YOUR TASK:
Please look for the string "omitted" below and report every line in which it occurs.

DATA EXTRACTS:
= = = = = = =

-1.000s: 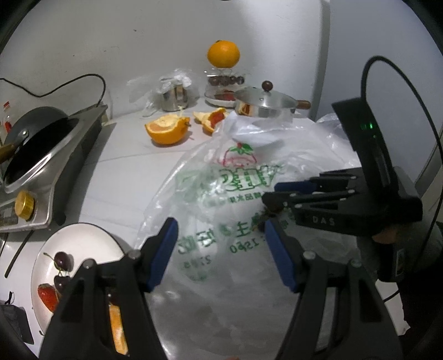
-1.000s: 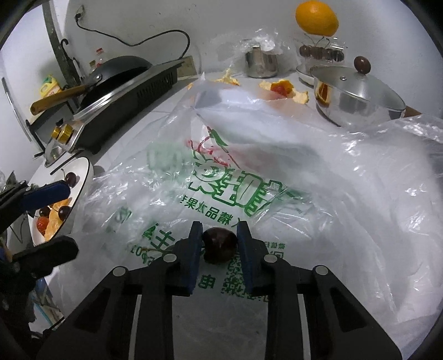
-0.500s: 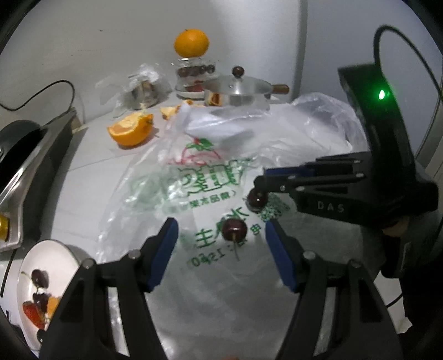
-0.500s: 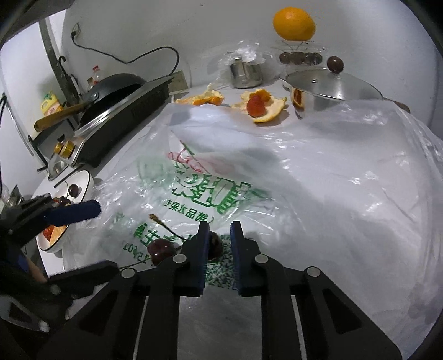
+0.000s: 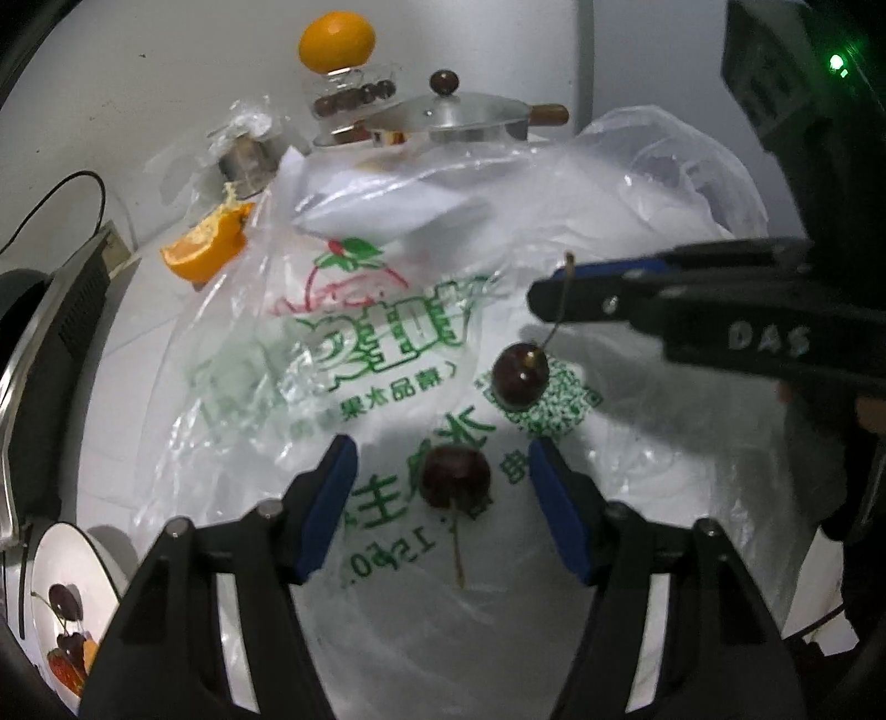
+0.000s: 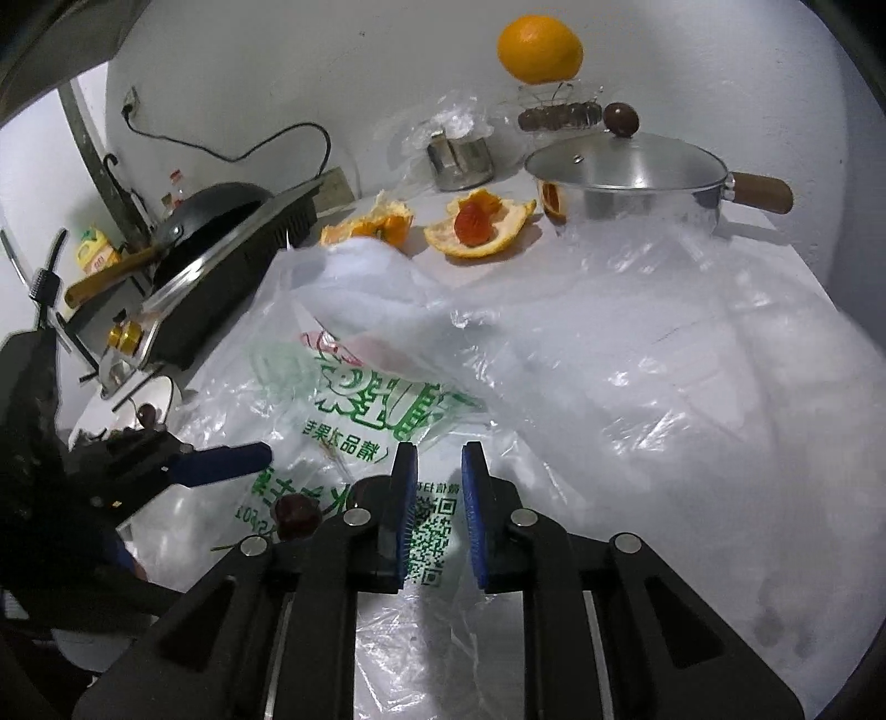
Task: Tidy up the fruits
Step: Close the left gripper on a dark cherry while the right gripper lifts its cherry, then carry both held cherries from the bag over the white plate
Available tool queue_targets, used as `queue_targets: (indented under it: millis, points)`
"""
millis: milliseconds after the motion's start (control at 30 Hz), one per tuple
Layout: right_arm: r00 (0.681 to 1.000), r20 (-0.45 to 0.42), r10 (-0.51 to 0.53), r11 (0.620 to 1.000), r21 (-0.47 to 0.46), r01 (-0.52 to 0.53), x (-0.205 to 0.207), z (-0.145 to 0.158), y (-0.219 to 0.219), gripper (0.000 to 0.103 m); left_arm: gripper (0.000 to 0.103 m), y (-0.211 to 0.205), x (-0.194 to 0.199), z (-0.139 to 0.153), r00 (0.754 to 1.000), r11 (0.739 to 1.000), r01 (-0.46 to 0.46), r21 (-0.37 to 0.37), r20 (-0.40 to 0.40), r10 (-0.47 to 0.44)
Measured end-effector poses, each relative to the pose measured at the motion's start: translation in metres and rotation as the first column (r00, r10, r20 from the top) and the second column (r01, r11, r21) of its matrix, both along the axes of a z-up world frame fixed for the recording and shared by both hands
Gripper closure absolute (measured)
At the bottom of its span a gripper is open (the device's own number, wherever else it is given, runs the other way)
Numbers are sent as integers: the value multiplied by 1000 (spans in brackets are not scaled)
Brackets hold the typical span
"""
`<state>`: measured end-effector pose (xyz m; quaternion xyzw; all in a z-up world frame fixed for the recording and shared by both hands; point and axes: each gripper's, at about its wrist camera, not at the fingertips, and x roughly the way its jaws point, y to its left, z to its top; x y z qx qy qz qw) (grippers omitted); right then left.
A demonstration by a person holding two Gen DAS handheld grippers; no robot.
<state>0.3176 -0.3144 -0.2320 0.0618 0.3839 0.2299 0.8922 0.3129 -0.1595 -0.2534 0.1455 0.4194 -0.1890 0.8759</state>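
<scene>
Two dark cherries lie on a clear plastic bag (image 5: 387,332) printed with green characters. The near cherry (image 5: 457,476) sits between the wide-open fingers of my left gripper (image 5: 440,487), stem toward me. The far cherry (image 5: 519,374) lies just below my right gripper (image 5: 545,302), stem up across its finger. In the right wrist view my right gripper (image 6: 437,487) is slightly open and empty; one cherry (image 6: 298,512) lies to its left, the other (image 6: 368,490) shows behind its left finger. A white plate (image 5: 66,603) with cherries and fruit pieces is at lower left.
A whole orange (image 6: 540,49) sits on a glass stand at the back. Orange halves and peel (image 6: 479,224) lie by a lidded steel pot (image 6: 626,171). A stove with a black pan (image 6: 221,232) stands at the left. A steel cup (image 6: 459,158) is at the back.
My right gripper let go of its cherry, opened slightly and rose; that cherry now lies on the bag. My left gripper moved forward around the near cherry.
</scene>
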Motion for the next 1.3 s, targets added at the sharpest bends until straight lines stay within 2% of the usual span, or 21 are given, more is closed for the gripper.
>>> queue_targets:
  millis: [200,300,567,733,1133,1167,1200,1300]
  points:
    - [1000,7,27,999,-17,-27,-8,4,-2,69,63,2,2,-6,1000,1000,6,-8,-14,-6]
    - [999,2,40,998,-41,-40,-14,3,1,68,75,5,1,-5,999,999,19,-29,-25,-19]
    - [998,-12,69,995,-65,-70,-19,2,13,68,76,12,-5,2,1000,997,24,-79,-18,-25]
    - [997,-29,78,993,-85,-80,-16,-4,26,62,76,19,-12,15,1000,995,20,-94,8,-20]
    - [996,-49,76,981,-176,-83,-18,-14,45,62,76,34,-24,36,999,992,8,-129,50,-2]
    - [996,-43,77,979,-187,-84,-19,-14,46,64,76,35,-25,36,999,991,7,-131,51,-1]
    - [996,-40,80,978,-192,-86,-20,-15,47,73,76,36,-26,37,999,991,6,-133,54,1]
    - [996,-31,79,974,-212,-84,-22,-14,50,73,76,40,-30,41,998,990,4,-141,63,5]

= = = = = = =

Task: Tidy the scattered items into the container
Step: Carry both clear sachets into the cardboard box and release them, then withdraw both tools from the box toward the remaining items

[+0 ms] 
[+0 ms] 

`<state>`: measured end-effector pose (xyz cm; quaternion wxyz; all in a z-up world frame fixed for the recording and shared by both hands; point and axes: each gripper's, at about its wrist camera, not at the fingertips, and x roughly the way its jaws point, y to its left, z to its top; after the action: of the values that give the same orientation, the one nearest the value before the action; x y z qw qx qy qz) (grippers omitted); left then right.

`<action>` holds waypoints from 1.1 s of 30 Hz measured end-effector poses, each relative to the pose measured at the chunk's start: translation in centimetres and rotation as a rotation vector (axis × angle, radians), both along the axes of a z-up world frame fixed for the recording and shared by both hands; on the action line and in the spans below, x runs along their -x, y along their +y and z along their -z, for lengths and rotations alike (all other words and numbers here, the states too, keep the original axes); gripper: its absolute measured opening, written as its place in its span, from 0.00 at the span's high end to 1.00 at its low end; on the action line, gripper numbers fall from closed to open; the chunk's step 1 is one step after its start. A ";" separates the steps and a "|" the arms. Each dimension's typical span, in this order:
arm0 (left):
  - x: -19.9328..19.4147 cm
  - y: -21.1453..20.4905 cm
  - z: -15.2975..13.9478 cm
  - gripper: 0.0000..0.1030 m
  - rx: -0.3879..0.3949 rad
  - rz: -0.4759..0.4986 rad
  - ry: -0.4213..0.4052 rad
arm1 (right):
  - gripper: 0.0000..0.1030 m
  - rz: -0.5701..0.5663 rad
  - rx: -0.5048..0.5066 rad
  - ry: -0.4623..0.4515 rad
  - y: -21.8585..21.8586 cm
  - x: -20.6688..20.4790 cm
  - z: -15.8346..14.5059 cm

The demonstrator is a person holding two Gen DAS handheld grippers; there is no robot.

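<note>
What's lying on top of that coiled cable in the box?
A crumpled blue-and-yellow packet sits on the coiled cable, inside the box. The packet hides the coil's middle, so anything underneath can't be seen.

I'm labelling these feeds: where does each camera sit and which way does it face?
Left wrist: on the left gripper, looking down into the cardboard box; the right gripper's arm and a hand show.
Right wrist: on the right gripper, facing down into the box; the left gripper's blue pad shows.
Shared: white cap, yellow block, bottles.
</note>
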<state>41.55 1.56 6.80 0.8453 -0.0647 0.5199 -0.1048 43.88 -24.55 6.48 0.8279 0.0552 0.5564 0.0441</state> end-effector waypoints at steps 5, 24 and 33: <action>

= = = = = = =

WRITTEN SOLUTION:
`<state>`: measured end-effector pose (xyz m; quaternion xyzw; all in a z-up world frame fixed for the recording and shared by both hands; point and axes: each gripper's, at about its wrist camera, not at the fingertips, and x roughly the way its jaws point, y to its left, z to its top; x y z qx qy qz qw) (grippers omitted); right then left.
`<state>`: measured end-effector pose (xyz cm; quaternion wxyz; all in a z-up world frame fixed for the recording and shared by both hands; point and axes: each gripper's, at about its wrist camera, not at the fingertips, and x roughly the way its jaws point, y to its left, z to its top; after the action: of the values that give the same orientation, the one nearest the value before the action; x y z qw qx qy qz) (grippers omitted); left then right.

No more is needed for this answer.